Wang Longjie, Wang Hui, Sun Zhuoran, Chen Zhongqiang, Sun Chuiguo, Li Weishi
Department of Orthopaedics, Peking University Third Hospital, Beijing, China.
Beijing Key Laboratory of Spinal Disease Research, Beijing, China.
Global Spine J. 2022 Jul;12(6):1175-1183. doi: 10.1177/2192568220979141. Epub 2020 Dec 17.
Case-control study.
To investigate the incidence of symptomatic spinal epidural hematoma (SSEH) and recognize its risk factors in a cohort of patients undergoing posterior thoracic surgery in isolation.
From January 2010 to December 2019, patients who developed SSEH after posterior thoracic urgery and underwent hematoma evacuation were enrolled. For each SSEH patient, 2 or 3 controls who did not develop SSEH and underwent the same procedures with similar complexity at the same section of the thoracic spine in the same period were collected. The preoperative and intraoperative factors, blood pressure-related factors and radiographic parameters were collected to identify possible risk factors by comparing between the 2 groups.
A total of 24 of 1612 patients (1.49%) were identified as having SSEH after thoracic spinal surgery. Compared to the control group (53 patients), SSEH patients had significant differences in the APTT (p = 0.028), INR (p = 0.009), ratio of previous spinal surgery (p = 0.012), ratio of cerebrospinal fluid leakage (p = 0.004), thoracic kyphosis (p<0.05), local kyphosis angle (p<0.05), epidural fat ratio at T7 (p = 0.003), occupying ratio of the cross-sectional area (p<0.05) and spinal epidural venous plexus grade (p<0.05). Multiple logistic regression analysis revealed 3 risk factors for SSEH: cerebrospinal fluid leakage, the local kyphosis angle (>8.77°) and the occupying ratio of the cross-sectional area (>49.58%).
The incidence of SSEH was 1.49% in posterior thoracic spinal surgeries.

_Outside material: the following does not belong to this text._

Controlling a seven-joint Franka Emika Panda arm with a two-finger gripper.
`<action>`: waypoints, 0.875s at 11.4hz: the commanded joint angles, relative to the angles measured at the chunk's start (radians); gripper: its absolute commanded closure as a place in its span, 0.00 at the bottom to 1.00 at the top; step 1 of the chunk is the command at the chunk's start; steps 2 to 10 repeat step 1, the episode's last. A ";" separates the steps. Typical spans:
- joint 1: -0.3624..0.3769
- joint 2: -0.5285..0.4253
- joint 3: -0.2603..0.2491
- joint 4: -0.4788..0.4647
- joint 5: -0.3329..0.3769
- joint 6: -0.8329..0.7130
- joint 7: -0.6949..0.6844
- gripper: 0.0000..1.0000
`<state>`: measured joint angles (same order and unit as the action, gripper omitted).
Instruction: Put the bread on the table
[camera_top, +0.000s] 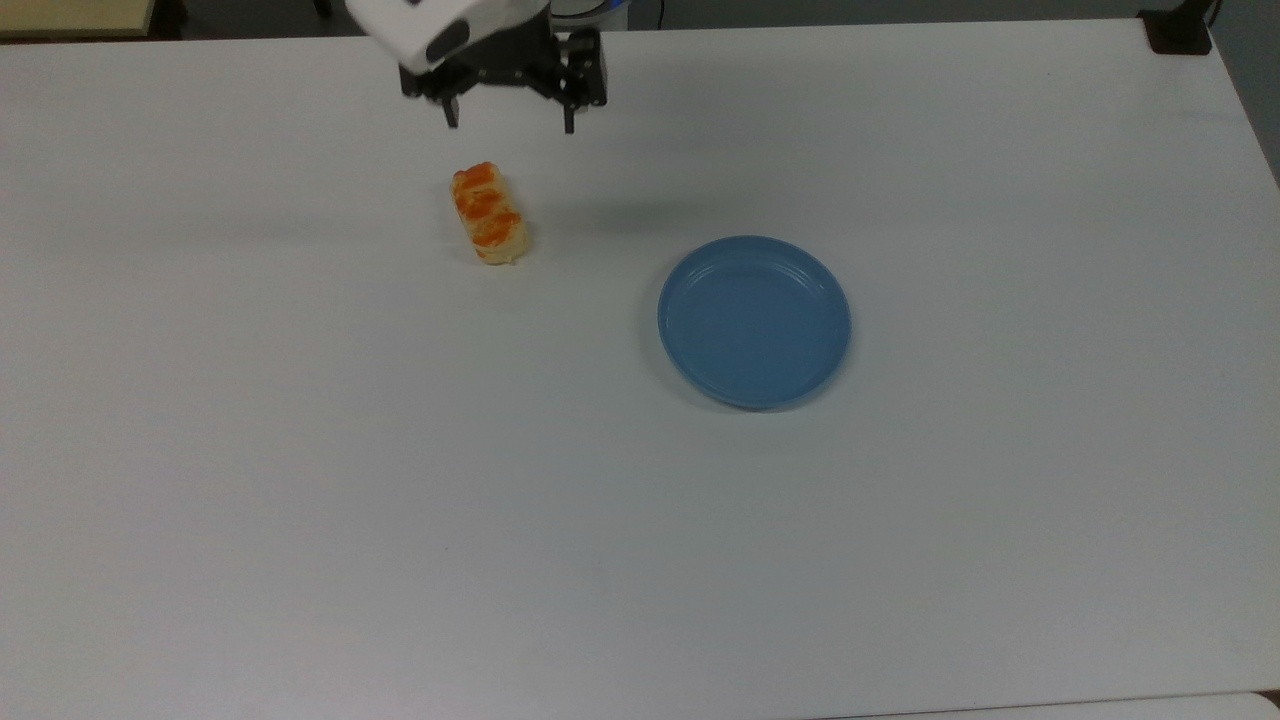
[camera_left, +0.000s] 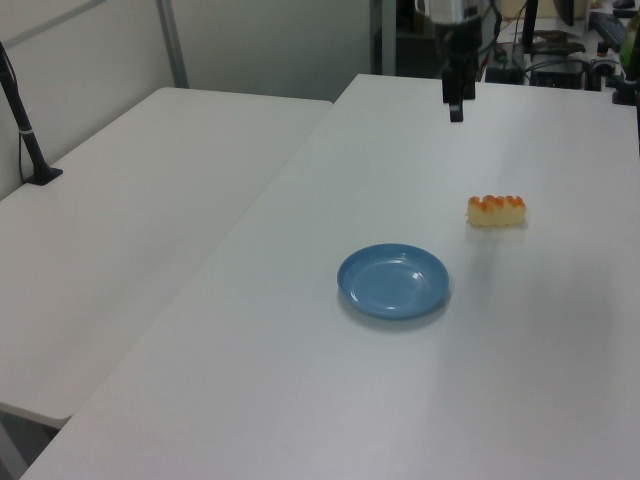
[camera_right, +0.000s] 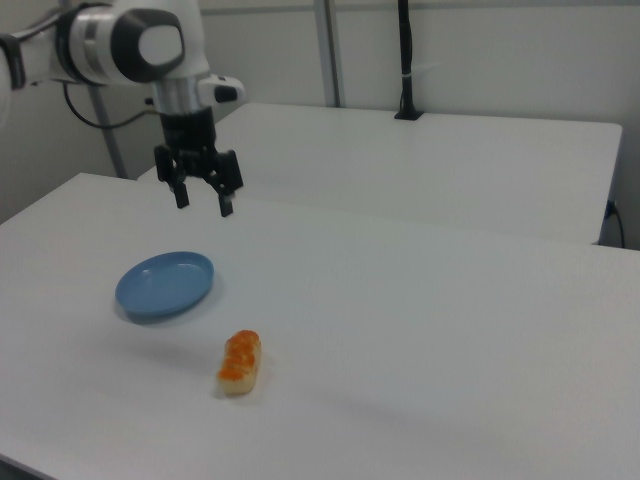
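Overhead, the jaws (camera_top: 510, 125) were held open and empty, the bread (camera_top: 489, 213) lying at their six o'clock on the tabletop (camera_top: 300, 450).

This looks like a robotics lab. A big plain white worktop (camera_left: 300, 400) fills the room, with a second white table (camera_left: 150, 200) alongside at nine o'clock in the left view. A black clamped pole (camera_left: 22, 115) stands on that table, grey partition walls (camera_right: 480, 60) enclose the space, and cabled equipment (camera_left: 560, 55) clutters the far end at one o'clock.
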<state>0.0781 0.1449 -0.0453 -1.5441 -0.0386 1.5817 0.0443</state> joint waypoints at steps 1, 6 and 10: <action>0.032 -0.015 -0.005 0.009 0.008 -0.016 0.089 0.00; 0.032 -0.015 -0.005 0.009 0.008 -0.016 0.089 0.00; 0.032 -0.015 -0.005 0.009 0.008 -0.016 0.089 0.00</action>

Large local kyphosis angle (>8.77°), high occupying ratio of cross-sectional area (>49.58%) and cerebrospinal fluid leakage were identified as risk factors for SSEH.
病例对照研究。
调查症状性脊髓硬膜外血肿(SSEH)的发生率,并识别单纯接受胸段后路手术患者队列中的危险因素。
纳入2010年1月至2019年12月期间胸段后路手术后发生SSEH并接受血肿清除术的患者。对于每例SSEH患者,收集2至3例同期在同一胸段脊柱相同节段未发生SSEH且接受相同复杂程度手术的对照患者。收集术前和术中因素、血压相关因素及影像学参数,通过两组间比较确定可能的危险因素。
1612例患者中有24例(1.49%)在胸段脊柱手术后被确诊为SSEH。与对照组(53例患者)相比,SSEH患者在活化部分凝血活酶时间(APTT)(p = 0.028)、国际标准化比值(INR)(p = 0.009)、既往脊柱手术比例(p = 0.012)、脑脊液漏比例(p = 0.004)、胸椎后凸(p<0.05)、局部后凸角(p<0.05)、T7节段硬膜外脂肪比例(p = 0.003)、横截面积占位比(p<0.05)和脊髓硬膜外静脉丛分级(p<0.05)方面存在显著差异。多因素logistic回归分析显示SSEH的3个危险因素:脑脊液漏、局部后凸角(>8.77°)和横截面积占位比(>49.58%)。
胸段后路脊柱手术中SSEH的发生率为1.49%。大的局部后凸角(>8.77°)、高的横截面积占位比(>49.58%)和脑脊液漏被确定为SSEH的危险因素。